### TASK BRIEF
Exactly as written, reproduce the lines from the beginning of the data through the line containing "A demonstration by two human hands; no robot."; the pictures are not reproduced.

*** DATA TO PROCESS ***

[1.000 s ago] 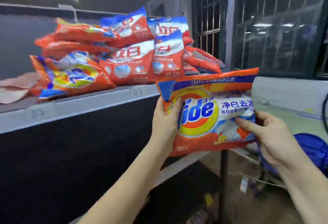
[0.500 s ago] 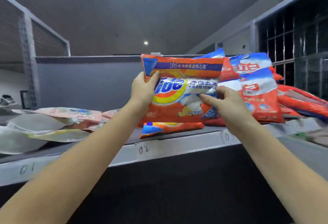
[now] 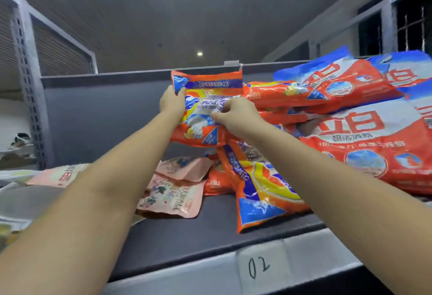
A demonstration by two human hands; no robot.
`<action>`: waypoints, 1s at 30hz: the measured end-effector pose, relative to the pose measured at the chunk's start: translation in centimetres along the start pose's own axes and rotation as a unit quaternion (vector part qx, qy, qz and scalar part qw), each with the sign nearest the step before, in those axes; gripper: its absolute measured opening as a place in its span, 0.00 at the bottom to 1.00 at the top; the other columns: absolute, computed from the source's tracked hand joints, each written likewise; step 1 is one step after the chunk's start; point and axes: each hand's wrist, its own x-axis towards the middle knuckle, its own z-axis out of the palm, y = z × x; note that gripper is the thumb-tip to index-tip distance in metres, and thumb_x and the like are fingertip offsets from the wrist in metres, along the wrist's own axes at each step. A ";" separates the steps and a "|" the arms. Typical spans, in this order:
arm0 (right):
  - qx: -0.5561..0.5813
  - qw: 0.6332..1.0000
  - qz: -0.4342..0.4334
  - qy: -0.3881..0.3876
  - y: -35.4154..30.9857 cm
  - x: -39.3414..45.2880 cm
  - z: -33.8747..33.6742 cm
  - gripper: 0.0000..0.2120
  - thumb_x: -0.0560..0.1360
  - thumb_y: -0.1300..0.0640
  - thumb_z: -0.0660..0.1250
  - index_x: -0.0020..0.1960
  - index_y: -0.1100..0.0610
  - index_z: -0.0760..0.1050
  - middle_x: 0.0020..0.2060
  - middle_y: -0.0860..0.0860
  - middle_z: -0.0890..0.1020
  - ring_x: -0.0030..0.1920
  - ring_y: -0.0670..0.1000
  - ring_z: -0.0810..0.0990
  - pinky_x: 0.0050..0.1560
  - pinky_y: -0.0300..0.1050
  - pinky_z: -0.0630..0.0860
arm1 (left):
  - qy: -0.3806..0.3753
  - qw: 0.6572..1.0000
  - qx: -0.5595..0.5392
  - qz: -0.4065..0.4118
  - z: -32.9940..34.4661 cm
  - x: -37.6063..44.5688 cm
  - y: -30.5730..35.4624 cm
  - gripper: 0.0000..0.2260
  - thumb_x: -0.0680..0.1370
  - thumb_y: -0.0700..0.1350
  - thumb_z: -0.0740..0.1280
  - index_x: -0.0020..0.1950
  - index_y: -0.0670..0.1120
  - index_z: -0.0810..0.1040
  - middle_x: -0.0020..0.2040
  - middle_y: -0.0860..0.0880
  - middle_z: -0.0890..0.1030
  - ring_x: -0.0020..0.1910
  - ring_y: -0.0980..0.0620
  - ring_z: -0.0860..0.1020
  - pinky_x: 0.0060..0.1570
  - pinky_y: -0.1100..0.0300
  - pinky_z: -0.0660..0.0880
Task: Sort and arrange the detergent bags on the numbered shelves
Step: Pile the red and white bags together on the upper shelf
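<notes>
Fingers (image 3: pixel 230 117) of right hand (image 3: pixel 236 119) curled and pinching front face of orange Tide bag (image 3: pixel 205 105) near its middle; left hand (image 3: pixel 171 101) wrapped round same bag's left edge, thumb at upper left corner, fingers hidden behind the film; bag held upright between both hands, above the dark shelf (image 3: pixel 187 236), printed front toward the camera, blue band along its top, bottom edge clear of the shelf surface; both forearms stretched forward from the lower corners of the view.

Just below and to the right of held bag, second Tide bag (image 3: pixel 261 189) lying tilted on the shelf, one end near the front edge; smaller orange pack (image 3: pixel 216 183) tucked beside it, marked 508; left of these, two pale pink pouches (image 3: pixel 173 191) lying flat and overlapping; another pink pouch (image 3: pixel 58 175) further left, partly behind left forearm; whitish bags (image 3: pixel 14 203) at far left edge, too blurred to read.

At right, heap of red and blue detergent bags (image 3: pixel 369 135) with large white characters, stacked several deep, touching held bag's right side; handwritten label 02 (image 3: pixel 258 267) on the grey front rail below; perforated grey upright (image 3: pixel 28 79) at left; dark back panel (image 3: pixel 105 112) behind everything.
</notes>
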 end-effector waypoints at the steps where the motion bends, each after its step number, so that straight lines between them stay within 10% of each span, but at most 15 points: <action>1: -0.020 1.000 0.002 -0.015 -0.1 1.0 0.4 0.14 0.75 0.52 0.67 0.36 0.60 0.72 0.29 0.53 0.70 0.38 0.53 0.70 0.27 0.41 0.60 | -0.009 1.000 0.007 -0.020 0.6 0.7 -0.5 0.15 0.82 0.47 0.58 0.62 0.37 0.71 0.61 0.39 0.76 0.60 0.40 0.73 0.55 0.55 0.68; 5: -0.137 0.989 -0.034 -0.054 -0.7 2.7 1.9 0.24 0.72 0.46 0.69 0.28 0.58 0.63 0.26 0.51 0.67 0.36 0.52 0.69 0.26 0.40 0.58 | -0.122 0.976 0.118 -0.138 3.0 0.8 -3.4 0.15 0.78 0.47 0.63 0.59 0.37 0.73 0.60 0.37 0.76 0.58 0.40 0.76 0.56 0.51 0.72; 9: -0.196 0.977 -0.053 -0.061 -0.6 2.1 2.2 0.24 0.73 0.47 0.68 0.30 0.58 0.60 0.27 0.51 0.66 0.28 0.48 0.65 0.26 0.39 0.57 | -0.244 0.943 0.125 -0.188 3.4 -2.1 -4.2 0.15 0.80 0.46 0.61 0.35 0.43 0.66 0.34 0.45 0.70 0.31 0.50 0.68 0.30 0.59 0.66; 15: -0.117 0.989 -0.083 0.021 0.6 -0.9 -1.4 0.12 0.74 0.53 0.67 0.47 0.61 0.83 0.41 0.55 0.83 0.44 0.53 0.80 0.43 0.46 0.75 | -0.193 0.966 0.160 -0.063 0.9 -3.9 -3.8 0.11 0.78 0.45 0.62 0.38 0.41 0.73 0.36 0.44 0.75 0.37 0.45 0.69 0.35 0.58 0.65; 22: -0.156 0.982 -0.103 -0.002 4.9 -9.0 -6.5 0.12 0.76 0.56 0.65 0.58 0.59 0.78 0.56 0.55 0.80 0.58 0.56 0.76 0.56 0.46 0.70 | -0.134 0.964 0.228 0.024 -2.6 -15.3 1.6 0.14 0.79 0.44 0.57 0.61 0.43 0.76 0.62 0.42 0.77 0.61 0.41 0.74 0.55 0.55 0.70; 30: -0.119 0.988 -0.097 -0.030 9.0 -21.4 -13.4 0.12 0.76 0.59 0.64 0.59 0.60 0.77 0.55 0.53 0.81 0.58 0.53 0.77 0.60 0.46 0.71 | -0.097 0.948 0.189 0.237 -3.0 -32.4 6.3 0.12 0.79 0.45 0.60 0.60 0.43 0.77 0.56 0.45 0.80 0.56 0.45 0.76 0.53 0.52 0.71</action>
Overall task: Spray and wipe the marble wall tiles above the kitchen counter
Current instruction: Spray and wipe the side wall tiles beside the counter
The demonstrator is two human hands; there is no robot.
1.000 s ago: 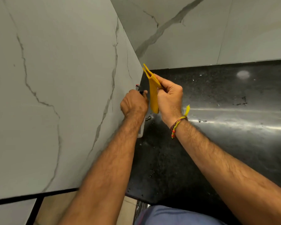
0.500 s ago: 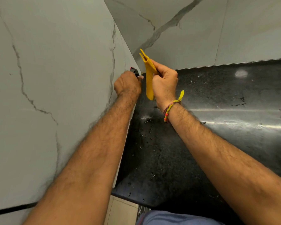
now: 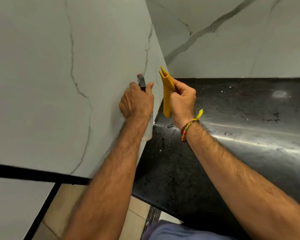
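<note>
Head view: left hand (image 3: 137, 101) fingers clenched round spray bottle (image 3: 142, 82), nozzle near marble wall tiles (image 3: 59, 84); right hand (image 3: 182, 99) grips folded yellow cloth (image 3: 167, 94). Spraying step, likely. Next: trigger squeeze, then cloth flat to tile.

I see pale grey-white marble wall tiles (image 3: 42, 84) with thin dark veins, a glossy black speckled counter (image 3: 232, 110), a yellow ribbed cloth (image 3: 167, 94), and a multicoloured thread bracelet (image 3: 186, 129) with a yellow tassel.
</note>
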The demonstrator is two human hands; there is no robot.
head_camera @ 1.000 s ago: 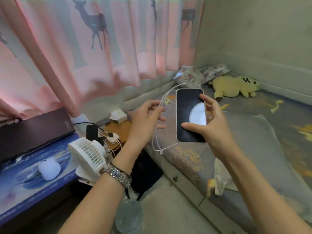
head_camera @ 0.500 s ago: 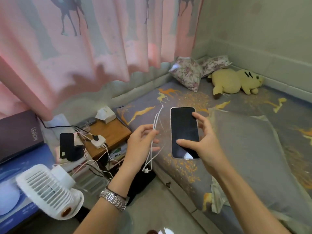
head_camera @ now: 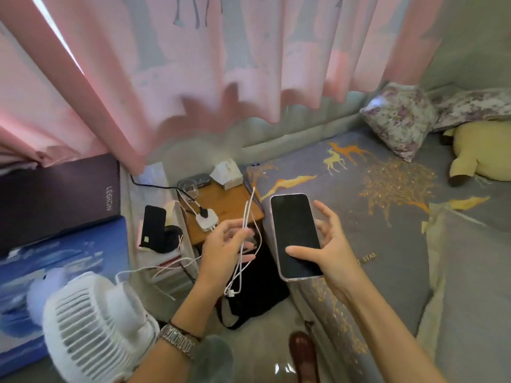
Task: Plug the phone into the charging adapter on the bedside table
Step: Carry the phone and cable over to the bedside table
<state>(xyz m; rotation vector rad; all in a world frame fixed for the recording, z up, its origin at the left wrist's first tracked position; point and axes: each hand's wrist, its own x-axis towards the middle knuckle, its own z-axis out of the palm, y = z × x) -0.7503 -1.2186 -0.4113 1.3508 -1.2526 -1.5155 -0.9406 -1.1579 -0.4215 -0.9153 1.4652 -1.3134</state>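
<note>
My right hand (head_camera: 330, 247) holds the phone (head_camera: 296, 234) upright by its lower right edge, dark screen facing me, over the edge of the bed. My left hand (head_camera: 222, 248) pinches a looped white charging cable (head_camera: 243, 244); its plug end (head_camera: 231, 293) dangles below the hand. The white charging adapter (head_camera: 206, 218) lies on the small wooden bedside table (head_camera: 229, 201), just left of and above my left hand, with a black plug and white leads in it. The cable and the phone are apart.
A white desk fan (head_camera: 91, 330) stands at lower left in front of a blue box (head_camera: 55, 272). A dark laptop box (head_camera: 58, 194) leans behind. A tissue box (head_camera: 226, 172) and a glass (head_camera: 188, 187) share the table. Pink curtains (head_camera: 193, 64) hang above. A black bag (head_camera: 257, 288) lies on the floor.
The view has tilted down and left, bringing the bedside table and adapter closer to centre. Both hands have dropped lower and nearer the table, still holding the cable and the phone.
</note>
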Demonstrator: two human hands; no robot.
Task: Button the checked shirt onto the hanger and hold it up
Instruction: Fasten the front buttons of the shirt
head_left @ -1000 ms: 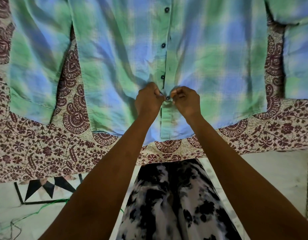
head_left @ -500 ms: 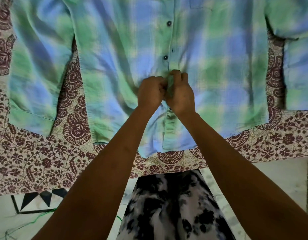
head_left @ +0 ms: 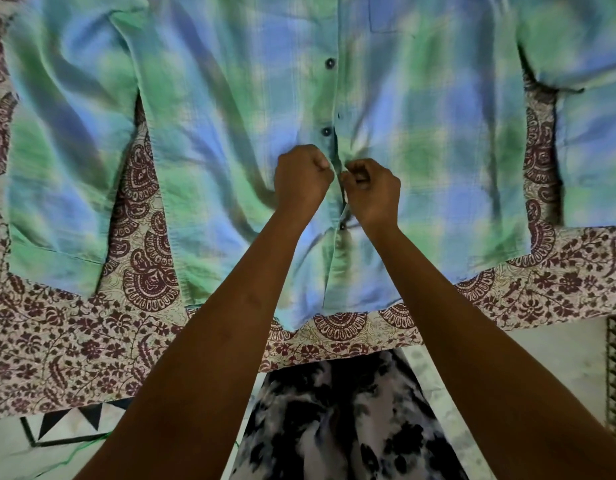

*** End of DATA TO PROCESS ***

### EXERCISE RESPONSE
[1.000 s ago] 
[0.500 s ago] 
[now] 
A demonstration by two human hands; no robot.

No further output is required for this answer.